-------- SUPPLIED MATERIAL --------

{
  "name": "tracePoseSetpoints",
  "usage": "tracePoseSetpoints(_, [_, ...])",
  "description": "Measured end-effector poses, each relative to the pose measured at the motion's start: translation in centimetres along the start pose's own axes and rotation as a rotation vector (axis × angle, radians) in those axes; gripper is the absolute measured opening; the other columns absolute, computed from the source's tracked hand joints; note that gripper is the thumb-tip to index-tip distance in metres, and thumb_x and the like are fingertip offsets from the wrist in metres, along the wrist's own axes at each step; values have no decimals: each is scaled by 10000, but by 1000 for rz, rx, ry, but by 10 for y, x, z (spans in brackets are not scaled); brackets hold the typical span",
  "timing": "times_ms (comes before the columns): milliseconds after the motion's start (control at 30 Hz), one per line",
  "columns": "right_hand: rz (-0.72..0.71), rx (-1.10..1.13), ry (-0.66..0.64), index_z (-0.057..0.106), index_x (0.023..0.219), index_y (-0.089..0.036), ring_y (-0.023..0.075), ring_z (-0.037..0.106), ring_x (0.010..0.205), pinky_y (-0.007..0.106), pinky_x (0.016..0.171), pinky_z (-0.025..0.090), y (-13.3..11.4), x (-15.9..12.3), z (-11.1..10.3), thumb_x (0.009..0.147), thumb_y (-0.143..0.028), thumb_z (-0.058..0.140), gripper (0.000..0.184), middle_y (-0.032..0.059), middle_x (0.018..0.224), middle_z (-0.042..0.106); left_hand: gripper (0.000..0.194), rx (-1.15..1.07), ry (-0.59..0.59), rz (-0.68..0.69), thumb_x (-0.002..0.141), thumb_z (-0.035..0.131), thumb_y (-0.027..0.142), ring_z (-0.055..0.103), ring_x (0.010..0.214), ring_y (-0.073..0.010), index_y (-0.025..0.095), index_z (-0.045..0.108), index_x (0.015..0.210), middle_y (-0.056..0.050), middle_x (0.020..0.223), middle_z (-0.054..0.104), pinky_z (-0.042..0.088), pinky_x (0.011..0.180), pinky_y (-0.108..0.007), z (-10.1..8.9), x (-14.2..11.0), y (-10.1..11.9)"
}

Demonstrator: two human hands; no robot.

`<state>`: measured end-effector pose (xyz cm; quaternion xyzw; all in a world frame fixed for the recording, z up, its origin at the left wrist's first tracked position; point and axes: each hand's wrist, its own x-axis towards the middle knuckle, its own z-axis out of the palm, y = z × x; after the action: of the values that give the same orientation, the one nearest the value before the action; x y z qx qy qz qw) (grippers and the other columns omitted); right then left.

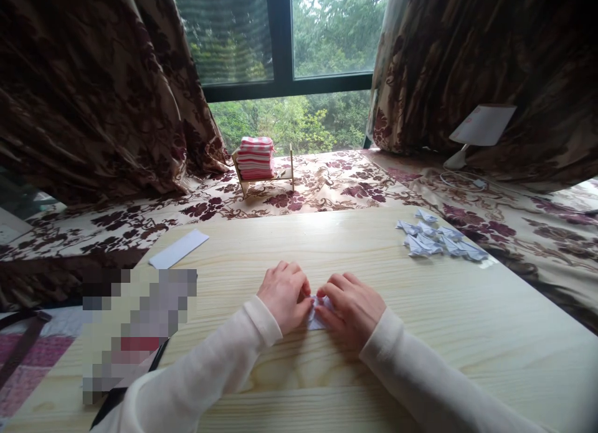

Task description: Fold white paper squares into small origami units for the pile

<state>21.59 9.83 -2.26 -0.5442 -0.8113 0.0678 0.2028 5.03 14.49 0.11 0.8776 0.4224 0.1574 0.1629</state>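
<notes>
A small piece of folded white paper (316,323) lies on the pale wooden table (336,377), between my two hands. My left hand (286,295) pinches its left side, with thumb and fingertips close together. From the right, my right hand (350,305) grips the paper's other side with bent fingers. Both hands rest low over the tabletop and cover much of the paper, so its full shape is hidden. At the table's far right lies a cluster of folded white paper pieces (427,237). A flat white paper strip (179,249) sits at the far left.
A blurred-out object (140,327) lies on the left of the table by my left sleeve. Beyond the table, a small rack with folded red-and-white cloths (256,159) and a white lamp (483,126) stand on the flowered cover (327,190), under a window with curtains.
</notes>
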Motion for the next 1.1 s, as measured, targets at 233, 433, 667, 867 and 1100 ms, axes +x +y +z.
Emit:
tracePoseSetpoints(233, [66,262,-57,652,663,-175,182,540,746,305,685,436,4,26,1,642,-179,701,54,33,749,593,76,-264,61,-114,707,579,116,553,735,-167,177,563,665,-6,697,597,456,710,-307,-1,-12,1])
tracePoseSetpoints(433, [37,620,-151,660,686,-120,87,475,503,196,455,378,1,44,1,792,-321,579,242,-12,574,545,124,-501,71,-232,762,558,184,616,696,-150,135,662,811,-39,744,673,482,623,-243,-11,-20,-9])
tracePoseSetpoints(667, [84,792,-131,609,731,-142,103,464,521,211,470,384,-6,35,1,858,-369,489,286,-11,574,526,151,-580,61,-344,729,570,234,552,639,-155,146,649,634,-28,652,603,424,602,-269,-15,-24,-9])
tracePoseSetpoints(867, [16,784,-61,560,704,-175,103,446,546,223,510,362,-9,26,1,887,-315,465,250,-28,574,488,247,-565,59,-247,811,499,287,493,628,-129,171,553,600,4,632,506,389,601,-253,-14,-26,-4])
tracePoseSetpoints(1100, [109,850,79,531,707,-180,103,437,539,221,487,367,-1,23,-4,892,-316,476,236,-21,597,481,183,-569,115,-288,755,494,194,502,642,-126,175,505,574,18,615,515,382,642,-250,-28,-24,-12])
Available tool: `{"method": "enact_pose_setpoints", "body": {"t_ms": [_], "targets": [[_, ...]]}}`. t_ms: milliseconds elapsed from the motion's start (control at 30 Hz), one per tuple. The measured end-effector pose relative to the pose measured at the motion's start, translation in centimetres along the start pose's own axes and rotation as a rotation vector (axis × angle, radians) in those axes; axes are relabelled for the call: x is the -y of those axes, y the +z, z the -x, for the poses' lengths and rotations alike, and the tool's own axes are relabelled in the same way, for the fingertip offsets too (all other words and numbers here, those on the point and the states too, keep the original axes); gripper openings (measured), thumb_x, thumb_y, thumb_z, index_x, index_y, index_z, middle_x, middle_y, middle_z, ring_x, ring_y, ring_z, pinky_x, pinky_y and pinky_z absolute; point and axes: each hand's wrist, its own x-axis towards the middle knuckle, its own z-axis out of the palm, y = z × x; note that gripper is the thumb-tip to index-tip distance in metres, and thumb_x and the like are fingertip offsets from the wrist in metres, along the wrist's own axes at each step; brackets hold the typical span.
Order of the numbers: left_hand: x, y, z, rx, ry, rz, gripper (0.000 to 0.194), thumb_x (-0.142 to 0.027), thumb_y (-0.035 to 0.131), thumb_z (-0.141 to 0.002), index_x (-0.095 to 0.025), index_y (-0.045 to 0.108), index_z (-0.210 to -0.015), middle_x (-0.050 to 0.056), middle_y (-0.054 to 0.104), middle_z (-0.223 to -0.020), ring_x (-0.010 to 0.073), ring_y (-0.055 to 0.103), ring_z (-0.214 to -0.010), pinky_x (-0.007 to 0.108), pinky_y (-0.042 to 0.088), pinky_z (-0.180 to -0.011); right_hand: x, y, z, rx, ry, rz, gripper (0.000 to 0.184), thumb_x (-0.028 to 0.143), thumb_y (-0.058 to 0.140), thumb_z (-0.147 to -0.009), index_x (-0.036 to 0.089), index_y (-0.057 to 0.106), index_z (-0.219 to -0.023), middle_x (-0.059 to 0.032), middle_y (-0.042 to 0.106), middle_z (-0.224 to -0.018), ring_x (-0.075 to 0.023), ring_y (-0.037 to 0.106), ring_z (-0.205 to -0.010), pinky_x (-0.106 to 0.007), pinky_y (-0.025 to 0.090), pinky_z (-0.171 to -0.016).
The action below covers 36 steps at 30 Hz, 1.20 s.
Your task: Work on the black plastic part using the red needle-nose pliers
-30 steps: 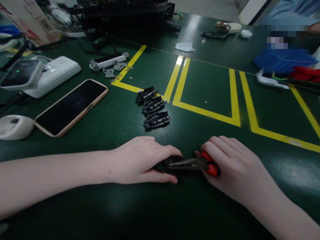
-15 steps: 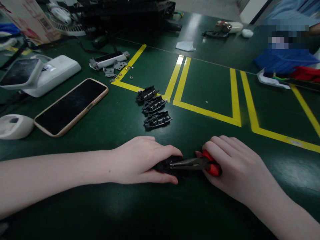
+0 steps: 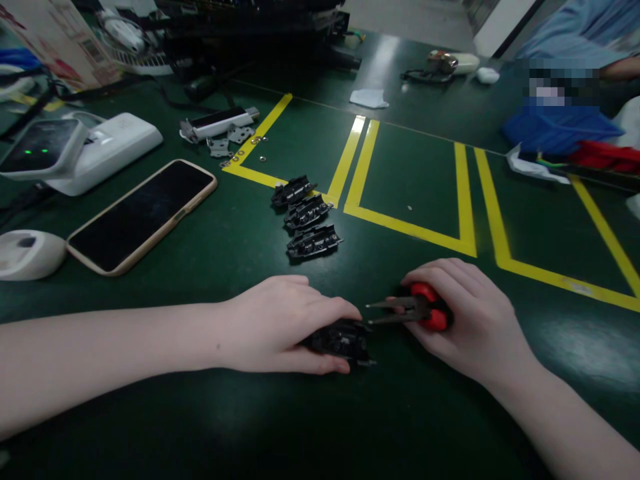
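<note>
Between the thumb and fingers of my left hand (image 3: 285, 323) is a black plastic housing part (image 3: 343, 341), held low over the dark green table. My right hand (image 3: 465, 317) is wrapped round the red handles of needle-nose pliers (image 3: 405, 309). Their jaws point left and are spread apart, close to the housing part's right end, with nothing visible between them. Beyond my hands, three similar black housing parts lie in a column: a near one (image 3: 315, 243), a middle one (image 3: 309, 212) and a far one (image 3: 293, 191).
On the left lie a phone (image 3: 145, 217), a white device with a screen (image 3: 117, 150) and a white rounded object (image 3: 33, 255). Metal brackets (image 3: 219, 147) and small rings lie near yellow tape (image 3: 415, 230). A blue bin (image 3: 560, 127) stands at far right, beside another person's sleeve (image 3: 565, 33).
The pliers have pulled back right and up from the black housing part, and their jaws have spread. More of the part now shows in my left hand.
</note>
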Motion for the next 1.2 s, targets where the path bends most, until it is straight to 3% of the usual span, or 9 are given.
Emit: {"method": "enact_pose_setpoints", "body": {"t_ms": [200,300,433,667,833,933,1033,1200], "targets": [[-0.2,0.1,0.1,0.002,0.001,-0.019,0.037,-0.042,0.060,-0.094,-0.021,0.053,-0.123,0.002,0.070,-0.105,0.0164,0.065,-0.084,0.029,0.042,-0.074,0.4,0.1,-0.1,0.014,0.038,-0.036,0.029,0.031,0.064,-0.081,0.019,0.057,-0.107,-0.0082,0.066,-0.097,-0.0249,0.061,-0.091,-0.040,0.048,-0.077],[-0.6,0.3,0.1,0.020,-0.024,-0.040,0.039,-0.041,0.064,-0.091,-0.021,0.054,-0.123,0.001,0.070,-0.101,0.0168,0.064,-0.083,0.029,0.040,-0.073,0.8,-0.1,-0.2,0.067,0.135,-0.132,0.029,0.027,0.064,-0.079,0.019,0.058,-0.107,-0.0090,0.066,-0.099,-0.0256,0.059,-0.095,-0.043,0.046,-0.082],[-0.8,1.0,0.1,0.027,-0.067,-0.127,0.040,-0.040,0.064,-0.089,-0.026,0.055,-0.126,0.002,0.065,-0.101,0.0206,0.063,-0.084,0.031,0.043,-0.070,1.3,-0.3,-0.2,0.061,0.161,-0.107,0.025,0.027,0.063,-0.078,0.020,0.060,-0.102,-0.0073,0.065,-0.096,-0.0230,0.058,-0.091,-0.040,0.046,-0.083],[-0.6,1.3,-0.6,0.048,-0.081,-0.206,0.055,-0.034,0.077,-0.078,-0.025,0.056,-0.128,0.009,0.058,-0.121,0.0270,0.062,-0.103,0.039,0.053,-0.086,1.6,-0.3,-0.1,0.058,0.213,-0.089,0.025,0.025,0.068,-0.074,0.020,0.060,-0.097,-0.0061,0.063,-0.094,-0.0214,0.055,-0.090,-0.038,0.045,-0.083],[1.6,3.3,-0.9,-0.055,0.005,-0.332,0.055,-0.029,0.081,-0.071,-0.026,0.059,-0.121,0.008,0.061,-0.114,0.0258,0.063,-0.096,0.038,0.056,-0.081,1.5,-0.1,0.0,0.056,0.236,-0.092,0.023,0.025,0.067,-0.073,0.020,0.059,-0.093,-0.0060,0.062,-0.094,-0.0212,0.053,-0.089,-0.038,0.044,-0.083],[3.1,4.1,-0.9,-0.115,0.074,-0.378,0.050,-0.039,0.080,-0.074,-0.026,0.060,-0.118,0.008,0.062,-0.110,0.0253,0.063,-0.093,0.037,0.056,-0.078,1.5,0.0,0.0,0.056,0.241,-0.086,0.024,0.028,0.069,-0.072,0.020,0.059,-0.092,-0.0051,0.062,-0.094,-0.0209,0.053,-0.088,-0.037,0.043,-0.083],[3.1,3.6,-0.9,-0.079,0.058,-0.357,0.043,-0.041,0.072,-0.083,-0.029,0.057,-0.122,0.008,0.061,-0.116,0.0250,0.062,-0.101,0.037,0.055,-0.086,1.6,-0.1,0.0,0.052,0.244,-0.076,0.025,0.031,0.071,-0.071,0.021,0.059,-0.091,-0.0044,0.063,-0.093,-0.0205,0.053,-0.088,-0.036,0.043,-0.082],[1.3,2.2,-0.6,-0.040,0.027,-0.324,0.044,-0.035,0.071,-0.082,-0.027,0.057,-0.122,0.008,0.059,-0.120,0.0258,0.061,-0.105,0.038,0.054,-0.090,1.7,-0.1,0.0,0.042,0.251,-0.065,0.023,0.029,0.068,-0.073,0.021,0.059,-0.093,-0.0051,0.062,-0.094,-0.0207,0.053,-0.089,-0.037,0.042,-0.083]]}}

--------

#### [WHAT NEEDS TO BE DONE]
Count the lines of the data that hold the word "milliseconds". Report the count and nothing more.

#### [RESPONSE AREA]
2